An obvious growth area for corporate cards is in their use as a payment mechanism for line-of-business or supply chain expenses. The 2014 First Data report ‘Digitalising B2B Payments to Streamline Supply Chains in Asia’ refers to increased use of commercial cards in Singapore for strategic procurement, with increased control and reporting options driving adoption. The firm is seeing increasing demand towards strategic procurement programmes for accounts payable automation and receivable financing for large distribution supply chains. The extent to which clients look for national or regional corporate cards rather than cards that can be used anywhere in the world depends on the business needs for which the programme is rolled out, explains Naveen Gupta, Regional Director Consumer & Commercial Payments, First Data Asia Pacific.

International acceptance is important for business travel, but also when procuring from international suppliers. The more the card can be used, the bigger the working capital, visibility and efficiency gains for the client.

Marj Demmer, General Manager of Cards and Payments, ANZ

“For employee travel and entertainment expenses, corporates expect the card could be used anywhere in the world but with suitable controls. However, for large procurement programmes or receivable financing, it is expected that usage of cards has a limited ecosystem to avoid unwanted fraud and keep costs below an acceptable threshold.”

He describes corporate cards as an excellent instrument for short-term financing and payment execution. “We expect demand in established markets such as Australia and New Zealand to continue to increase and we are also seeing increasing demand for corporate card solutions in emerging markets such as India and China.
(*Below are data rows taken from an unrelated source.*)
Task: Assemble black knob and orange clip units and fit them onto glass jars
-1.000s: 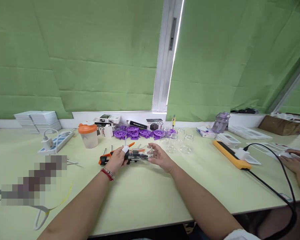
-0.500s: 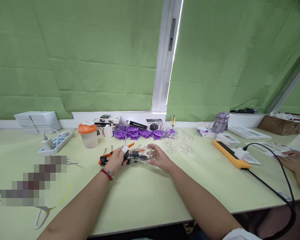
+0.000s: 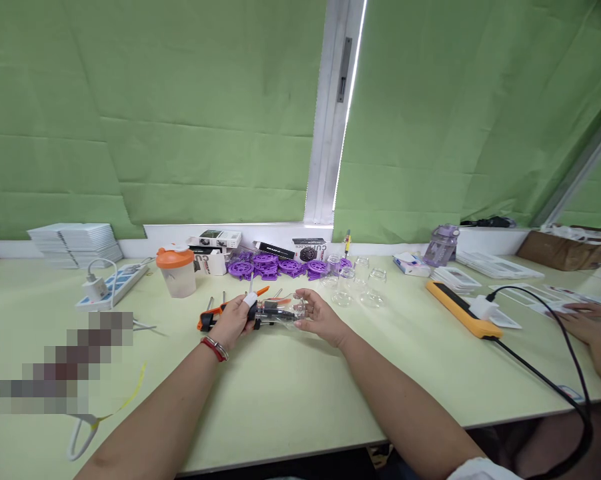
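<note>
My left hand is closed around a black cylindrical part, whose exact kind I cannot make out. A clear bottle-shaped piece lies sideways against that part, with something dark visible inside its narrower left side. The fingers of my right hand curl around the clear piece's wider right end. Beside and behind my left hand are orange-and-black tools with thin metal shafts, partly hidden by the hand. Several similar clear pieces stand upright beyond my right hand.
Purple wheel-like parts are heaped at the back before small boxes. An orange-lidded cup and a white power strip stand left. An orange-and-black power strip with a cable lies right, near another person's hands.
Both hands stay nearly in place. The dark part inside the clear piece appears slightly shifted; otherwise the scene looks the same.
</note>
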`<state>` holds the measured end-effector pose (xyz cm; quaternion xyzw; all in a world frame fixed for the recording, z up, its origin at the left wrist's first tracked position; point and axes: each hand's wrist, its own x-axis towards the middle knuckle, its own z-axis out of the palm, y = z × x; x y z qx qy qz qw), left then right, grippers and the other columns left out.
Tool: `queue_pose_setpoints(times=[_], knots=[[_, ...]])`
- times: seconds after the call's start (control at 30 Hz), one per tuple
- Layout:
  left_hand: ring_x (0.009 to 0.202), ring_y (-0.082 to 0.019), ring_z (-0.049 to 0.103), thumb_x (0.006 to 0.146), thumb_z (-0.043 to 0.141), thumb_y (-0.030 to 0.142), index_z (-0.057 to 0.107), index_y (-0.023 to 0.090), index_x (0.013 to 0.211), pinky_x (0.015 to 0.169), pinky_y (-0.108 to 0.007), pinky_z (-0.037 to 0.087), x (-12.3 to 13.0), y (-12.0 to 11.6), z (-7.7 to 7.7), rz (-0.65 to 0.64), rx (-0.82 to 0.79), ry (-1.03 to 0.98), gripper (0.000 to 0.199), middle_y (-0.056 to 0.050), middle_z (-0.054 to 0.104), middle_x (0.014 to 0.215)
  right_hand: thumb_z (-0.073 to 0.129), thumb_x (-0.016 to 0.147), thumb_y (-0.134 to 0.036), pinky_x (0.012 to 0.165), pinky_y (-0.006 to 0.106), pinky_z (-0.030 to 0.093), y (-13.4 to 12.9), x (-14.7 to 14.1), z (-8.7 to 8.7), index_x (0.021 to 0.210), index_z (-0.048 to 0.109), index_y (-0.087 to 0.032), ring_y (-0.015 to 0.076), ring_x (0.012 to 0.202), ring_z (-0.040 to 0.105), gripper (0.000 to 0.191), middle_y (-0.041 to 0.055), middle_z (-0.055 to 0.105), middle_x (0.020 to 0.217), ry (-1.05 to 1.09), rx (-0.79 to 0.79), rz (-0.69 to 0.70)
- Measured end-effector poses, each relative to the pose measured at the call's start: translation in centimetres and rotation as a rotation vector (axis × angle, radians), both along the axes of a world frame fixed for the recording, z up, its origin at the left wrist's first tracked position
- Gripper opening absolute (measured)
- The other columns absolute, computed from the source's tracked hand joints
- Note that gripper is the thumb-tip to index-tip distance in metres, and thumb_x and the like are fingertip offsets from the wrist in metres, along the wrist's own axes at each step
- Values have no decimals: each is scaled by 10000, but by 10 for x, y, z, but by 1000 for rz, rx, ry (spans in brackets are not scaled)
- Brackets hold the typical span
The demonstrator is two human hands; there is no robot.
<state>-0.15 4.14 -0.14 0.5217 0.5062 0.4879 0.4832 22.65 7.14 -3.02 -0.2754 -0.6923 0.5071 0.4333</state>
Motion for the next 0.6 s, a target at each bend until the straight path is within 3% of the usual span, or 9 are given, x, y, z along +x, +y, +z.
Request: queue_pose_setpoints(times=[0.6], knots=[[322, -64, 294, 834, 437, 497, 442, 192, 715, 361, -172, 197, -1, 2, -1, 5, -10, 1, 327, 92, 354, 380, 771, 644, -292, 850, 344, 450, 2, -1, -1, 1189, 434, -291, 167, 992, 504, 641, 70, 417, 1273, 16, -2, 18]])
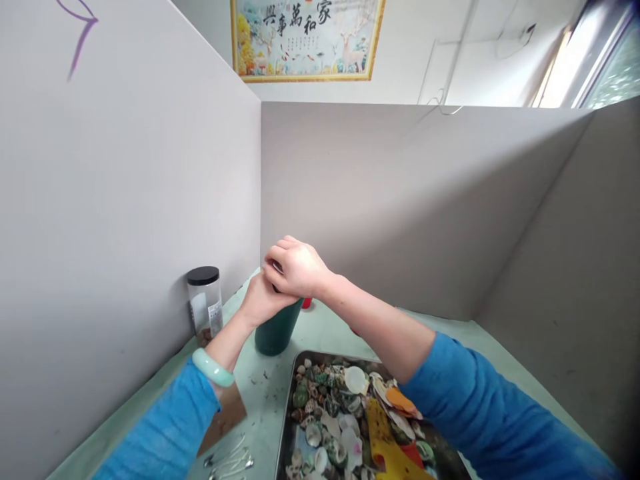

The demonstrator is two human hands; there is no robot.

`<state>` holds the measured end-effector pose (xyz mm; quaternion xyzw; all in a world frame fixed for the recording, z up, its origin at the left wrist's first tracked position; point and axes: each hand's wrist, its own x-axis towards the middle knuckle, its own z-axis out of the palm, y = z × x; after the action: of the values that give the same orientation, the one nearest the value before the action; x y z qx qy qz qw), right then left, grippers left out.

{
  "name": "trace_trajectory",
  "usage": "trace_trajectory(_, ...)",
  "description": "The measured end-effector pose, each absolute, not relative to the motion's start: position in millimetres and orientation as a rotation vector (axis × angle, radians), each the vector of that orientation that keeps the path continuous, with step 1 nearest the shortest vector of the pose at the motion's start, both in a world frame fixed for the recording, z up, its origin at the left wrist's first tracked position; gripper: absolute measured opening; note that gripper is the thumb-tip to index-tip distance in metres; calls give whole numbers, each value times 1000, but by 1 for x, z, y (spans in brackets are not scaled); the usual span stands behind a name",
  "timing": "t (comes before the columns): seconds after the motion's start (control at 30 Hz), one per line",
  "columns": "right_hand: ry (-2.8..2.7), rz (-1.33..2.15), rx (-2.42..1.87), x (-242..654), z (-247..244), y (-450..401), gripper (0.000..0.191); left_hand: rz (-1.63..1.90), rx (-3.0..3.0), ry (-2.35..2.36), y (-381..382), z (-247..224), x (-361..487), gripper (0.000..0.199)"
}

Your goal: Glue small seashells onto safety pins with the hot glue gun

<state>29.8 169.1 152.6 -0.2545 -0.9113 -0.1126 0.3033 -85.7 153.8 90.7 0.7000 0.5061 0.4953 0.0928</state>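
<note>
A dark green cup stands on the table, left of the tray, its top covered by both hands. My left hand is closed around the upper part of this cup. Over the cup's top, my right hand curls its fingers beside the left one. A small dark, shiny edge shows between the right fingers, but what it belongs to is hidden. In front lies a metal tray heaped with seashells and a yellow perforated piece.
A clear jar with a black lid stands by the left panel. Nearer me are a brown flat piece and several thin metal pieces. Something red shows behind the cup. Grey panels enclose the table.
</note>
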Motion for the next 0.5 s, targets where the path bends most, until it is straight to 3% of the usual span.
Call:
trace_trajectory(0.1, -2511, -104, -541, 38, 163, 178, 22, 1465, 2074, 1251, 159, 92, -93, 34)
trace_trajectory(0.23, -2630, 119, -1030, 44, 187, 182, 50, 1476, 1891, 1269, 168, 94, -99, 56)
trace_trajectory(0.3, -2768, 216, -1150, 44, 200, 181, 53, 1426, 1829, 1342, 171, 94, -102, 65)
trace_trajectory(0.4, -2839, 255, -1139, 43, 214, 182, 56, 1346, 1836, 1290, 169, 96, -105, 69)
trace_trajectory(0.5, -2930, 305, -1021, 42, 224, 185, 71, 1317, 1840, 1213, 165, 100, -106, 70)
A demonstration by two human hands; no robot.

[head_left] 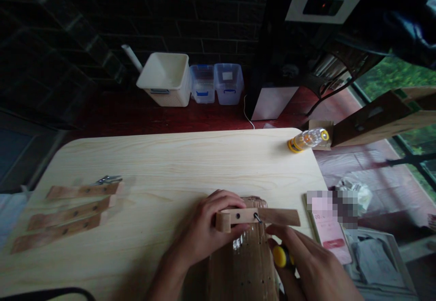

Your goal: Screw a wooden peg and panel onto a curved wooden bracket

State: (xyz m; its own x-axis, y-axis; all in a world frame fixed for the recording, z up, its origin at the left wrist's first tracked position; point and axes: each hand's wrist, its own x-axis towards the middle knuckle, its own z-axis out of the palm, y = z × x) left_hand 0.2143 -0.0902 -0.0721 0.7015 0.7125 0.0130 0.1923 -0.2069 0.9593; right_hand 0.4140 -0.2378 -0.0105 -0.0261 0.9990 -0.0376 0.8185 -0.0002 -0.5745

We project growth for these markets to reach up to 30-40% in the next 12 months.”

First Data also believes that the potential ability for commercial cards to transform business-to-business commercial transactions from manual, paper based transactions to more efficient automated processes is an opportunity to boost business productivity, reduce costs and strengthen commercial partnerships across Asia’s supply chain.

Despite all the advantages of automated electronic payments, too few companies are utilising digital payment solutions, Gupta concludes. “The reason for the slow uptake of electronic payments is difficult to pinpoint, although we believe that it is partly attributable to the perceived complexity of migrating so many supplier relationships from paper to electronic systems.” But as more and more leading corporate treasuries embrace corporate cards, hopefully the myths around the complexity of such programmes can be dispelled.